Jetzt ist Anfang Mai, und es ist mal Zeit für eine kleine Reflexion: Was ist in den letzten sechs Monaten alles passiert; was soll in den nächsten sechs Monaten noch alles geschehen?
Als ich hier angekommen bin im November, hatte ich ja so ziemlich keine Ahnung von der französischen Sprache und von der französischen Lebensart. Das war schon ein kleiner Schock für mich; natürlich in erster Linie die Verständigung - in Deutschland sind Englischkenntnisse unter den jüngeren Leuten (bis etwa 50) viel geläufiger. Auf Behörden oder generell im öffentlichen Leben (Banken, Geschäfte, Friseur,...) sprechen die allermeisten Franzosen ausschließlich Französisch mit einem, und geben sich teilweise nicht mal große Mühe, langsam und deutlich zu sprechen. Mit einem Ausländer in einfachen Infinitiv-Konstruktionen ("Du gehen zu Bank und heben Geld ab") zu sprechen, ist wohl ausschließlich eine Deutsche Eigenart.
Das zweite Problem war, daß ich anfangs hier außer meinem Chef noch niemanden kannte. Klar, kann man mal ein, zwei Wochenenden einfach mal in der Landschaft rumgurken, und die Gegend erkunden; aber irgendwann möchte man doch auch wieder mal mit Leuten zu tun haben. Da ist Initiative gefordert, die ich auch ergriffen habe, indem ich mir Tandem-Partner gesucht habe, Kontakt zu den Studenten aufgenommen habe, ins Nachtleben eingetaucht bin usw. Immer mehr erweiteret sich mein soziales Netzwerk, und ab Januar brauchte ich mir um einsame Wochenenden nur noch selten Sorgen zu machen. Dazu kommt, daß ich einige wunderbare Menschen kennen gelernt habe :-)

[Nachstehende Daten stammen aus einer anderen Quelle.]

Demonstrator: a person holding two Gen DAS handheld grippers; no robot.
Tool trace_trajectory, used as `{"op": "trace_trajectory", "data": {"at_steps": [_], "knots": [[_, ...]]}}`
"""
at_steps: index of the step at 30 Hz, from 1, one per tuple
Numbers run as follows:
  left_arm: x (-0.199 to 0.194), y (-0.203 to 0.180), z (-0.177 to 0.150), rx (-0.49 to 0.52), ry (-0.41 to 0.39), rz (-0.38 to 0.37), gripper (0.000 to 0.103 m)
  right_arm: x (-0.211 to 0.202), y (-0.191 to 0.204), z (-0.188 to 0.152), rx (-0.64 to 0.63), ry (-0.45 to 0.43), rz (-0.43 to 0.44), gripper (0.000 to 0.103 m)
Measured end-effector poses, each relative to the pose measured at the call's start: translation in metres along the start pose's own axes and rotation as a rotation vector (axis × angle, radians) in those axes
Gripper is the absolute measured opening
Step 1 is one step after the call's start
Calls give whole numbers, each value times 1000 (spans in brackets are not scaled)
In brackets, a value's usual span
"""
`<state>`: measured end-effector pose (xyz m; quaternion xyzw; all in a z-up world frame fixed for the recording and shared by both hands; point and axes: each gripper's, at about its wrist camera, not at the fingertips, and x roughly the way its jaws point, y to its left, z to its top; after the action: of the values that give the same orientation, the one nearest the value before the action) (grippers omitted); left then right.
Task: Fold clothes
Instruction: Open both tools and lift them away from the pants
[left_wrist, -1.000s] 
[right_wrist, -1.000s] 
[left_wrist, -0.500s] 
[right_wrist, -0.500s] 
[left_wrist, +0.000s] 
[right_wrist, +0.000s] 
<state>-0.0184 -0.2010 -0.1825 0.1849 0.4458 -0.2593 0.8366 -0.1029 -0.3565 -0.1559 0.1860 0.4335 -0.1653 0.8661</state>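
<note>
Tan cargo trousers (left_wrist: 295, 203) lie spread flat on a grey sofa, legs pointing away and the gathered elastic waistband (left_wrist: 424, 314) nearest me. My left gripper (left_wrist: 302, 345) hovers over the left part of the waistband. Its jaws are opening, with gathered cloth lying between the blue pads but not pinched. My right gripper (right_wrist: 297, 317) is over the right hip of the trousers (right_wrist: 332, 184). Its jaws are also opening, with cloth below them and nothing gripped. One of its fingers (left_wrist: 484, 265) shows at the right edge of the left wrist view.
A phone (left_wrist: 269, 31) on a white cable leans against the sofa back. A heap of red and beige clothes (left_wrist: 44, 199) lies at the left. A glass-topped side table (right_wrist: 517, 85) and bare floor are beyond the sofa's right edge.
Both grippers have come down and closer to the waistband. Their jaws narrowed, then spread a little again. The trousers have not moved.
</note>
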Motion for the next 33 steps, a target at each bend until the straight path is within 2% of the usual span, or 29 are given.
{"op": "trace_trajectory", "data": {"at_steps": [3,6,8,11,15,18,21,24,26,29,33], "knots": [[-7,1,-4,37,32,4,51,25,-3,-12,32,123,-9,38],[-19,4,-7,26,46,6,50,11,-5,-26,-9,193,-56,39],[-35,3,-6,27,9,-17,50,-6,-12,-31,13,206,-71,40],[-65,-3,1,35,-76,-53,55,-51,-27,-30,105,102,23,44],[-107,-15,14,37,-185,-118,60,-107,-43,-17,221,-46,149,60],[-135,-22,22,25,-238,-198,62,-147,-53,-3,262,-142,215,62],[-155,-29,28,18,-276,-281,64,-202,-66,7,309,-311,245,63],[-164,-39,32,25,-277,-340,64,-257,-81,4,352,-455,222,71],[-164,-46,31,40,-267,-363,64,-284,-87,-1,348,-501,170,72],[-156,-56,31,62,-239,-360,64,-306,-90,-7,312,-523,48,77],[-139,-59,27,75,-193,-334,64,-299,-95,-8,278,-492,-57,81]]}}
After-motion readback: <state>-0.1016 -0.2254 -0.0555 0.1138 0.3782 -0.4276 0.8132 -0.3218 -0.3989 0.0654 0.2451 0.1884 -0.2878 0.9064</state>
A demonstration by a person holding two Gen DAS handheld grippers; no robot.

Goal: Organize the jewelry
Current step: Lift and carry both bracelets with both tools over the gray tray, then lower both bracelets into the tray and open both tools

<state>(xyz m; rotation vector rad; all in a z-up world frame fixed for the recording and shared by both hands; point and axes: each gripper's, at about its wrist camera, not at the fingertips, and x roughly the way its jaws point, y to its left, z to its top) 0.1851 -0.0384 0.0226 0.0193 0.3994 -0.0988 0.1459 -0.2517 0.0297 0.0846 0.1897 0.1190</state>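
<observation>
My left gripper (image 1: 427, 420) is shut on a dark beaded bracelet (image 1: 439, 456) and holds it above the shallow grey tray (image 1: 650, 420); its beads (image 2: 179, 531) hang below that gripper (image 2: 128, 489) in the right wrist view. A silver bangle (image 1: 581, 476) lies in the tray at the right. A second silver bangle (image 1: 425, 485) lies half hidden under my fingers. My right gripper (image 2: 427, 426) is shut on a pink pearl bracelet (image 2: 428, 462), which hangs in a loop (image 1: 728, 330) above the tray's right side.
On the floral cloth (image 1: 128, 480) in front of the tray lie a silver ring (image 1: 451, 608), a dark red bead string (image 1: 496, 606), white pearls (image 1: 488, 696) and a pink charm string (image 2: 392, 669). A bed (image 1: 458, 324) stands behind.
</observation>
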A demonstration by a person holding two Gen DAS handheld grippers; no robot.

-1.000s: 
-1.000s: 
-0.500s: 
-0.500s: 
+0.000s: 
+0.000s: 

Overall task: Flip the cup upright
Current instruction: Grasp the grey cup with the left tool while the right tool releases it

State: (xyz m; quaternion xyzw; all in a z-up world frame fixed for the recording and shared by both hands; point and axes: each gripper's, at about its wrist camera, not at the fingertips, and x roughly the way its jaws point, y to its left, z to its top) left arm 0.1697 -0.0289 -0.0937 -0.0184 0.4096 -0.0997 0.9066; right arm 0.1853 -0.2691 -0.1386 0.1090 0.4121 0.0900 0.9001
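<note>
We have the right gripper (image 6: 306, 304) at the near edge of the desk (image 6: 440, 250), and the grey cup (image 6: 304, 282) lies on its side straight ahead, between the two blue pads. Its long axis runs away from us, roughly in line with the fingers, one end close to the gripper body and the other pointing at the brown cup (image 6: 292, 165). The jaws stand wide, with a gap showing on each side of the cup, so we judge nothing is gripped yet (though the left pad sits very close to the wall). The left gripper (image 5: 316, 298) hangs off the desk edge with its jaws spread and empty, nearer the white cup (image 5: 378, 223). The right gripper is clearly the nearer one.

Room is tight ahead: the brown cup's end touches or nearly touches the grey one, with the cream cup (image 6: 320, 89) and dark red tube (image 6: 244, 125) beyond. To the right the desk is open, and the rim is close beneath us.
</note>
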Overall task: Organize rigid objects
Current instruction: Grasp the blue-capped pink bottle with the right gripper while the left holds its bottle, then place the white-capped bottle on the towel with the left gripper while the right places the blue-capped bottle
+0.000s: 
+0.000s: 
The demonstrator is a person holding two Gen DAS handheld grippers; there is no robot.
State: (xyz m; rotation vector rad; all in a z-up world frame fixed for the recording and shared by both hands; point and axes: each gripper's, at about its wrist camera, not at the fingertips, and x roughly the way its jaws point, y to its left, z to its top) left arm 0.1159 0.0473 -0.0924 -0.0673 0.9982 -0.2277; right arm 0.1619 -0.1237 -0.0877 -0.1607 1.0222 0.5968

Das Leben hier ist aber nach wie vor anspruchsvoll: Meine Arbeit in der Forschung ist mitunter sehr fordernd, da ich auch in die Tiefen einer Programmiersprache eintauchen muß. Dazu kommt, daß meine Sprachkenntnisse noch lange nicht perfekt sind; einfache Unterhaltungen kann ich mittlerweile recht gut führen, und wenn sich meine Gesprächspartner Mühe geben, kann ich mich auch an gesellschaftlichen oder fachlichen Diskussionen beteiligen. Es gab/gibt immer wieder stressige Zeiten; aber, ich denke, man muß die Herausforderungen als Chancen sehen. Man wächst an seinen Aufgaben. Und es gibt ja so viel zu entdecken!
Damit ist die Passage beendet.